MHB Deriving Extremas of Homogeneous Functions: A Chain Rule Comparison

  • Thread starter Thread starter mathmari
  • Start date Start date
  • Tags Tags
    Form
mathmari
Gold Member
MHB
Messages
4,984
Reaction score
7
Hey! :o

Let $f:\mathbb{R}^n\rightarrow \mathbb{R}$ be twice differentiable and homogeneous of degree $2$.

To show that the function has its possible local extremas at its roots, do we have show that the first derivative, i.e. the gradient is equal to $0$ if the function is equal to $0$ ?

Also how can we show that $f$ is in the form $f(x)=\frac{1}{2}x^T\cdot H_f(0)\cdot x$, where $H_f(0)$ is the Hessian Matrix of $f$ at $0$ ? Could you give me a hint?

(Wondering)
 
Last edited by a moderator:
Physics news on Phys.org
Hey mathmari!

Suppose we expand f(x) as a Taylor series.
What will get when we check the property of homogeneity? (Wondering)
 
I like Serena said:
Suppose we expand f(x) as a Taylor series.
What will get when we check the property of homogeneity? (Wondering)

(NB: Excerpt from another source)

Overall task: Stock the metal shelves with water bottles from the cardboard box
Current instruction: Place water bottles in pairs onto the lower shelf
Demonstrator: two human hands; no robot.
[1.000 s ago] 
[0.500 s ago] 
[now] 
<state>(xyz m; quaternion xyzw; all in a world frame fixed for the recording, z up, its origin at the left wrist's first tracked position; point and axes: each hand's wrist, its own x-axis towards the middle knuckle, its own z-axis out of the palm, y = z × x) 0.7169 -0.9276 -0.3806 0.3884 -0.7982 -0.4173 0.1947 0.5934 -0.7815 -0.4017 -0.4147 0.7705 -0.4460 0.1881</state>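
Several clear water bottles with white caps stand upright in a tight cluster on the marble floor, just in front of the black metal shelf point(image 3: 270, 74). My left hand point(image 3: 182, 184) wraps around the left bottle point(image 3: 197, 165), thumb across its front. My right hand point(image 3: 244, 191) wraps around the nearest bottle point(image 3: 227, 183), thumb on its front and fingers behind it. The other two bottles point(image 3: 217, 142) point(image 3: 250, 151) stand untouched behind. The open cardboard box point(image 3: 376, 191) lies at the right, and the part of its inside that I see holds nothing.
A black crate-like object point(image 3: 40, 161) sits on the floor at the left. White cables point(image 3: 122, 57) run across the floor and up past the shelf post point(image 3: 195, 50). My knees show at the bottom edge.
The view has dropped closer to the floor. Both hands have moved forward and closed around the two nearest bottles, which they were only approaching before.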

We have that $$T_2(x)=f(x)+(x-a)^T\nabla f(a)+\frac{1}{2!}(x-a)^TH(a)(x-a)$$ For $x=0$ we get $$T_2(x)=f(x)+x^T\nabla f(0)+\frac{1}{2!}x^TH(0)x$$

Do we set now $tx$ instead of $x$ ? Or how can we use the fact that $f$ is homogeneous of degree $2$ ?
 
mathmari said:
We have that $$T_2(x)=f(x)+(x-a)^T\nabla f(a)+\frac{1}{2!}(x-a)^TH(a)(x-a)$$ For $x=0$ we get $$T_2(x)=f(x)+x^T\nabla f(0)+\frac{1}{2!}x^TH(0)x$$

Do we set now $tx$ instead of $x$ ? Or how can we use the fact that $f$ is homogeneous of degree $2$ ?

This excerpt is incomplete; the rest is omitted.